• Try it: An image-free reproduction of the data below is needed: print it exactly.

===== Supplied information =====

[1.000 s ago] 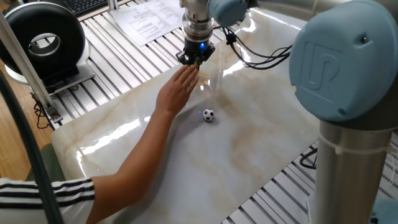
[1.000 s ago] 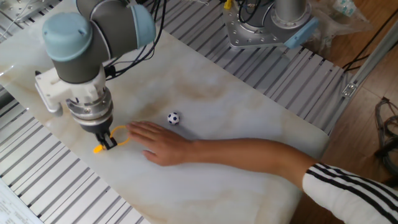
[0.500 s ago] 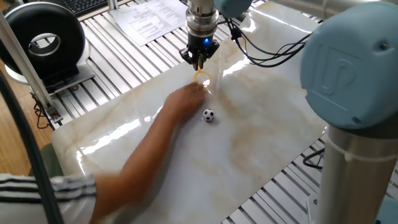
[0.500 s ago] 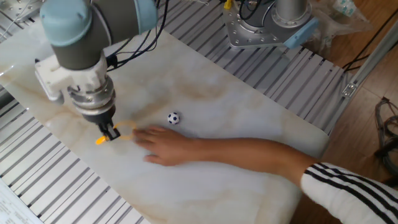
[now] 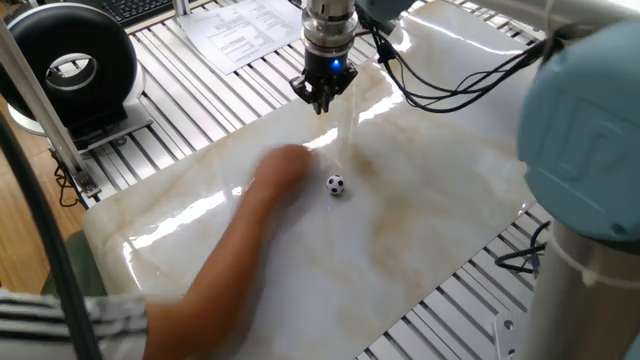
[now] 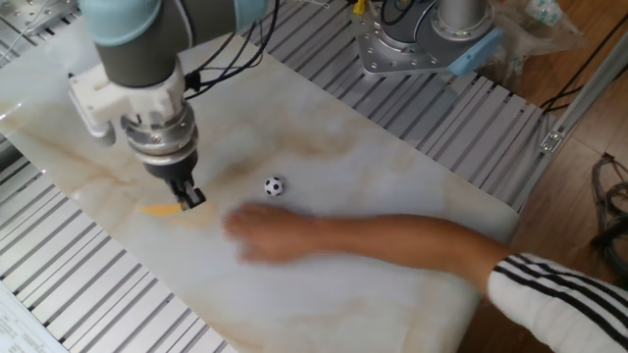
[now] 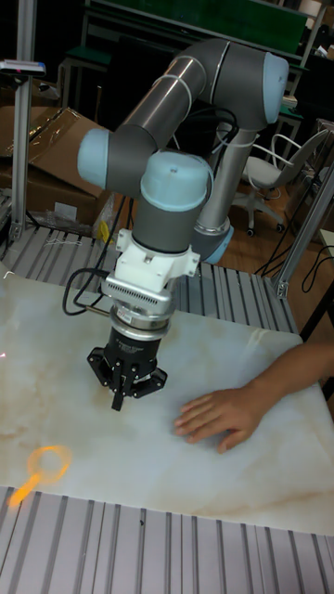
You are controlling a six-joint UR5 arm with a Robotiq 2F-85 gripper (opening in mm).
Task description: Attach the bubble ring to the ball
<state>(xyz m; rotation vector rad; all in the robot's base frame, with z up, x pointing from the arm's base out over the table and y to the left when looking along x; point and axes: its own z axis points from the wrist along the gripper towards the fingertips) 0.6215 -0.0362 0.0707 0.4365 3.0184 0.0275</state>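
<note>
Pale marble-patterned tabletop (image 5: 420, 230) lies on a frame of grooved metal rails, and it carries only a few small things. At the far left of one fixed view, a round black device (image 5: 70, 65) stands on the rails beside the tabletop, and printed paper sheets (image 5: 240, 35) lie behind it. In the tall fixed view, the bubble ring (image 7: 42, 469) lies flat on the tabletop near the front left edge, with its stub handle pointing toward the edge; it looks a little blurred. In the other fixed view, only its orange handle (image 6: 162, 208) shows clearly, just beside the claw tips. To the right of it, the claw (image 7: 119, 397) hangs above the tabletop and points straight down. Its fingers are pressed together to a narrow tip and nothing is between them. The ring is apart from the claw, lower and to the left in the tall view. Further right, a person's hand (image 7: 223, 413) rests flat on the tabletop with the fingers stretched toward the claw; in both fixed views it is blurred. The ball (image 6: 274, 185) sits alone on the tabletop, near the hand but not touching it, and well apart from the ring.
</note>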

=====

• Task output:
[1.000 s ago] 
[1.000 s ago] 
[0.500 s ago] 
[0.500 s ago] 
[now] 
[now] 
[now] 
You are controlling a six-joint UR5 arm with a Robotiq 2F-85 gripper (opening in mm).
Task description: Attach the bubble ring to the ball
<state>(xyz m; rotation vector rad; all in the robot's base frame, with z up, x pointing from the arm's base out over the table and y to the left when looking along x; point and axes: its own z axis points from the wrist along the gripper towards the fingertips) 0.6215 -0.0362 0.0707 0.4365 3.0184 0.0275</state>
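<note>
Pale marble-patterned tabletop (image 5: 420, 230) lies on a frame of grooved metal rails, and it carries only a few small things. At the far left of one fixed view, a round black device (image 5: 70, 65) stands on the rails beside the tabletop, and printed paper sheets (image 5: 240, 35) lie behind it. In the tall fixed view, the bubble ring (image 7: 42, 469) lies flat on the tabletop near the front left edge, with its stub handle pointing toward the edge; it looks a little blurred. In the other fixed view, only its orange handle (image 6: 162, 208) shows clearly, just beside the claw tips. To the right of it, the claw (image 7: 119, 397) hangs above the tabletop and points straight down. Its fingers are pressed together to a narrow tip and nothing is between them. The ring is apart from the claw, lower and to the left in the tall view. Further right, a person's hand (image 7: 223, 413) rests flat on the tabletop with the fingers stretched toward the claw; in both fixed views it is blurred. The ball (image 6: 274, 185) sits alone on the tabletop, near the hand but not touching it, and well apart from the ring.
</note>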

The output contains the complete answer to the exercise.